Exercise details: Repeat the data exactly, please; no pictures belong in the copy.

Stored data:
# # # # # # #

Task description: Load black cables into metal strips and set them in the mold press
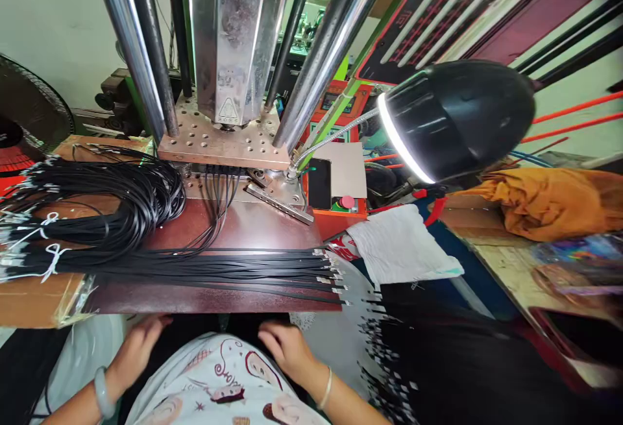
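Note:
My left hand (pixel 141 342) rests low by my lap, just below the table's front edge, its fingers loosely extended and nothing visible in it. On the other side of my lap, my right hand (pixel 288 348) lies with loosely bent fingers, thumb apart, also holding nothing that I can see. Both fingertips are partly hidden. In front of them, a row of flat black cables (pixel 233 268) with silver connector ends lies across the dark red table (pixel 195 298). A few more cables (pixel 219 198) run out from under the press plate (pixel 224 151). A coiled cable bundle (pixel 141 198), tied with white string, sits left.
Polished press columns (pixel 331 42) rise behind the table. A black lamp (pixel 462 120) hangs at right, near a control box with a red button (pixel 347 202). A white cloth (pixel 406 243) lies right. Many black cables (pixel 452 353) hang at lower right. A fan (pixel 29 113) stands left.

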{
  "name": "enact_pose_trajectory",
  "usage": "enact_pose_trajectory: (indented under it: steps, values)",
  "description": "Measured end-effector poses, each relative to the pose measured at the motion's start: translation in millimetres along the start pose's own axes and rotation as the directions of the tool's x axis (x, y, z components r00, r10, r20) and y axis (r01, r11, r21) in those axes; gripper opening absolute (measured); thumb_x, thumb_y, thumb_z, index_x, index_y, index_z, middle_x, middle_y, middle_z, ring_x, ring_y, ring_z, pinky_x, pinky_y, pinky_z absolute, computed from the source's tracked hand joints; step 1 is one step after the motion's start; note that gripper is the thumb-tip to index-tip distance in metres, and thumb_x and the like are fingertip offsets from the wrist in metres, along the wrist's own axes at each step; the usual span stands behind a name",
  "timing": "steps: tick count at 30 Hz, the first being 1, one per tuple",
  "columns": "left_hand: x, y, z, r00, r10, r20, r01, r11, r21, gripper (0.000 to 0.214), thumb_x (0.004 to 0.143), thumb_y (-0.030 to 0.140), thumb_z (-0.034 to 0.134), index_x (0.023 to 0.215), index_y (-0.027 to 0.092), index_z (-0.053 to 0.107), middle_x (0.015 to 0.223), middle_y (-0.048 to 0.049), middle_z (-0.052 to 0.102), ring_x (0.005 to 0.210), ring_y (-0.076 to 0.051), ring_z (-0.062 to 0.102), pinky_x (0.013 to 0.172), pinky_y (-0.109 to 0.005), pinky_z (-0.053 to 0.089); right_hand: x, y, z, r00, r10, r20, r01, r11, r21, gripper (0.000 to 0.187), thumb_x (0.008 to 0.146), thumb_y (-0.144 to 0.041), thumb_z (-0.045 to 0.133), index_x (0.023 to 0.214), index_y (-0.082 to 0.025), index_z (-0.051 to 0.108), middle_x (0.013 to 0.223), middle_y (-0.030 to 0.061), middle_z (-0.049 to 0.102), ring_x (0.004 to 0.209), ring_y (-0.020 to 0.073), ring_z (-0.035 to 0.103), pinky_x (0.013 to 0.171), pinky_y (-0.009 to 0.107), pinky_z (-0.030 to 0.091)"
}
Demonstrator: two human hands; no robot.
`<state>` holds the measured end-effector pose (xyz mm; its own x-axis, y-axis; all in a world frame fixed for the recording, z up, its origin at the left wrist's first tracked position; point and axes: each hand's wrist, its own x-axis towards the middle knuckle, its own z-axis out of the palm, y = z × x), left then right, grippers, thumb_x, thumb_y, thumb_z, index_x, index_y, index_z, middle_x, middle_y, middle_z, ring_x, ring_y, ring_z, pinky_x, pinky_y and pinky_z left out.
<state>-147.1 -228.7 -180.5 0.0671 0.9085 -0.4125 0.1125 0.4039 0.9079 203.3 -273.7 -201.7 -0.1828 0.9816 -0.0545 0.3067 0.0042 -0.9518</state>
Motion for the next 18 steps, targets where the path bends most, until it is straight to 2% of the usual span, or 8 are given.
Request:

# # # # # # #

Exercise output:
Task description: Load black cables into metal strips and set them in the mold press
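Note:
My left hand (pixel 141 342) rests low by my lap, just below the table's front edge, its fingers loosely extended and nothing visible in it. On the other side of my lap, my right hand (pixel 288 348) lies with loosely bent fingers, thumb apart, also holding nothing that I can see. Both fingertips are partly hidden. In front of them, a row of flat black cables (pixel 233 268) with silver connector ends lies across the dark red table (pixel 195 298). A few more cables (pixel 219 198) run out from under the press plate (pixel 224 151). A coiled cable bundle (pixel 141 198), tied with white string, sits left.
Polished press columns (pixel 331 42) rise behind the table. A black lamp (pixel 462 120) hangs at right, near a control box with a red button (pixel 347 202). A white cloth (pixel 406 243) lies right. Many black cables (pixel 452 353) hang at lower right. A fan (pixel 29 113) stands left.
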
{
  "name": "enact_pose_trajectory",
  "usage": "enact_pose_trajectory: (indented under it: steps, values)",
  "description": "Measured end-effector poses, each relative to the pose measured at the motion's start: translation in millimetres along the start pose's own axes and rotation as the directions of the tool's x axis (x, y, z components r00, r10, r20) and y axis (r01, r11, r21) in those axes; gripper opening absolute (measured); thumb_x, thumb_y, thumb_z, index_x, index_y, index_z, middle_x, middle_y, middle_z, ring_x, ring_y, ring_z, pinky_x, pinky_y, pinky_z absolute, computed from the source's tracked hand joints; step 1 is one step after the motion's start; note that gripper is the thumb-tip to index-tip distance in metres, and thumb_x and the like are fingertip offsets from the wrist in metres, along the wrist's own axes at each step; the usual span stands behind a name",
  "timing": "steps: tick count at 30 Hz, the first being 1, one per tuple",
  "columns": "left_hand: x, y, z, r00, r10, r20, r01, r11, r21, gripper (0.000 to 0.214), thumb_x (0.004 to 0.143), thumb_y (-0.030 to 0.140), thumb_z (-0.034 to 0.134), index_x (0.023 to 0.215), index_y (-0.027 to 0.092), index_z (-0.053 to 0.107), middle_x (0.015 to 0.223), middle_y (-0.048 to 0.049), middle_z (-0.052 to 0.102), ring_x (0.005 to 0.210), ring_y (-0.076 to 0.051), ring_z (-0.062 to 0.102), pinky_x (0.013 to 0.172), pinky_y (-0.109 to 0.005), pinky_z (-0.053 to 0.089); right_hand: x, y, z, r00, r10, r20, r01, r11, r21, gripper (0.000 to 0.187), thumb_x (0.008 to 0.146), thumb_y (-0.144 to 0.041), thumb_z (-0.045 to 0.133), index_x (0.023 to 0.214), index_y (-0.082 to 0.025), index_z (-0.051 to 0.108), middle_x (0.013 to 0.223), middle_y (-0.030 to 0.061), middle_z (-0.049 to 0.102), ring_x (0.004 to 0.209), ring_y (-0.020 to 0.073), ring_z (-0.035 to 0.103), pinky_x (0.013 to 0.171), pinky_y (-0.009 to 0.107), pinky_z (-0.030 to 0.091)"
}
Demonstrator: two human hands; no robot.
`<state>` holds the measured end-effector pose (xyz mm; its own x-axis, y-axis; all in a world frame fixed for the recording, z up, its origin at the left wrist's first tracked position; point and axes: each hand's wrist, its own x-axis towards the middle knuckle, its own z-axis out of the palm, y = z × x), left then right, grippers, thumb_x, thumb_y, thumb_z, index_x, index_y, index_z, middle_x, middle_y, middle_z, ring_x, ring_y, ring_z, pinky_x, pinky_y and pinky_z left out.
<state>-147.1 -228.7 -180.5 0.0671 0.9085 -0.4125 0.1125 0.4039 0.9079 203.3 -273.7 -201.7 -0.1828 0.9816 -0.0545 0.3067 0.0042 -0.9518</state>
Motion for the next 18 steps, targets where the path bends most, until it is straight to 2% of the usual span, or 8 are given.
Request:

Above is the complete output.